Photo: David M. Russell / Showtime

Where Does Jackie Go From Here?

As Season 6 ends with Jackie losing both allies and sense, what's left for next season?

As I wrote around this time last year, I came back to Nurse Jackie after a couple of fallow seasons, at a time when the whole series had reset itself around its titular protagonist's sobriety. And while Season 5 offered a lot to hook me, as Jackie worked on rebuilding her life without pills, Season 6 returns Addict Jackie to the fore, except...worse.

Re-reading that Season In Review post about the fifth-season finale, I want to find my one-year-younger self and chuck her on the shoulder for her dopey innocence. Maybe it's because I've been fortunate enough not to know any serious substance abusers in my actual life, but when Jackie took that one pill from her ring box, I really did think there was a chance nothing more might come of it. But then, I guess if Jackie really got sober and stayed that way, there wouldn't be a show, and Jackie didn't just get off the wagon: she rolled off the road, into a ditch, and then started digging a hole.

The Jackie I had known in earlier seasons took a lot of pills, using a lot of drug-seeking methods I'd seen in my years watching (and recapping) ER, and hid her addiction from everyone around her by being great at everything she did -- nursing, parenting, marriage (as far as her husband knew), infidelity (with a guy who'd known her a long time without any idea that she was even married). Formerly Sober Jackie started Season 6 with things well in hand again: she had a nice boyfriend, was still dominating the whole ER as its best nurse, and had her drug connect conveniently rolled in with her workouts. (Seeing how efficiently she powered through her workout and main errand made me wish my gym could serve my needs just as well, though I'm less in need of a girl to tuck opioids in my towel than an on-site bank and manicurist.) She could take a couple of pills in the morning, and then go to an AA meeting and take more while judging other group members for, I guess, not being as good at drug addiction as she? Based on how seriously she took her supposed sobriety in the episodes to come, one might suppose she was going to meetings mostly for tips.

But by the end of Season 6, the situation is very different. She got rid of the boyfriend when he got too nosy about her drug use. She got rid of someone who was trying to be her friend by tricking her into abandoning her sobriety and checking her into rehab. She found evidence suggestive of her daughter's drug use and just took that stash to get herself out of a bind with a dealer. She manipulated her boss into writing her a guilt prescription for Vicodin and colluded with her to hide from the DEA. She talked a dying, alcoholic former nun into covering for her actual law-breaking. She almost killed a patient, while high, and blamed it on a doctor -- a doctor we hate, but still. This takes us up through the finale, when, with the Nancy Wood/nun deception finally suspected, she rejects offers to salvage what's left of her credibility, declines self-admitting to rehab, and instead tries to flee the country with a suitcase absolutely stuffed with pills.

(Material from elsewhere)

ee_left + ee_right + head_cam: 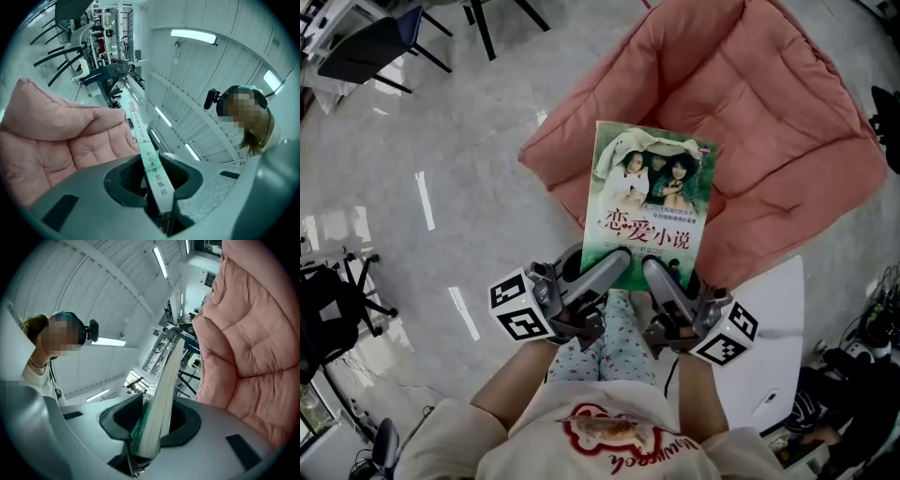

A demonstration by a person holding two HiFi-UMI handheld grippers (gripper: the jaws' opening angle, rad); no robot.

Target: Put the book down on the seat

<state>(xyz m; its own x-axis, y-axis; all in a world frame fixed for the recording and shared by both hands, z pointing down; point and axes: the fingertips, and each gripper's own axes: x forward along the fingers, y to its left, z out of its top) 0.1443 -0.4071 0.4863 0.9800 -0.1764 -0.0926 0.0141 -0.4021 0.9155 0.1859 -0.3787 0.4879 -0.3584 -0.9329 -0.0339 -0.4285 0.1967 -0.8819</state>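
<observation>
book (652, 192) over pink seat (787, 122), clamped by left tool (617, 264), right tool (658, 274)

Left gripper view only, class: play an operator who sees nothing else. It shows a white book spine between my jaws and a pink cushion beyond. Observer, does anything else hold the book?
Observer: Yes. The right gripper is shut on the book too, at its near edge, beside your left gripper.
Operator: Which way does the cover face?
Observer: Up, towards the head camera. It is the green front cover with red title print.
Operator: Where is the seat from above?
Observer: The pink seat cushion lies beyond and to the right. The book's far end overlaps its near corner in the head view, but I cannot tell whether they touch.
</observation>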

And, I mean, I guess she might as well? A heartbroken Zoey has turned on her. Her daughters are old enough (and, sadly, experienced enough) to see through her bullshit. Her job, the last thing she could point to as a source of personal satisfaction and pride, is slipping away due to her recklessness. This bitch has nothing to lose anymore, and that makes her terrifying.

If that Season 5 finale had been it for the series, I would have been satisfied not even finding out what the slip meant -- and I don't just say that because of the shocking depths we've seen Jackie fall to this season. (Actually, "fall" is the wrong word; that makes it sound like what's happened is a series of accidents out of her control. She hasn't fallen to these depths: she's climbed down to them, knowing the whole time exactly what she was doing.) Those last moments of Season 5 would have let us part from Jackie seeing her in all her ambiguity and complication.

But Season 6 is different: there will be serious consequences, and now I need to see exactly what they are. All those other times, we only thought we were seeing what Jackie's like when she's cornered; this is really fucked up. Will Eddie, her last ally, even be around, or will he be facing prosecution of his own? What's Jackie going to do with no support system? What's going to be her motivation to change if there's nothing waiting for her on the other side?

And also...even if Roman really is pregnant -- WHICH I DOUBT -- that can't be Coop's baby, RIGHT?!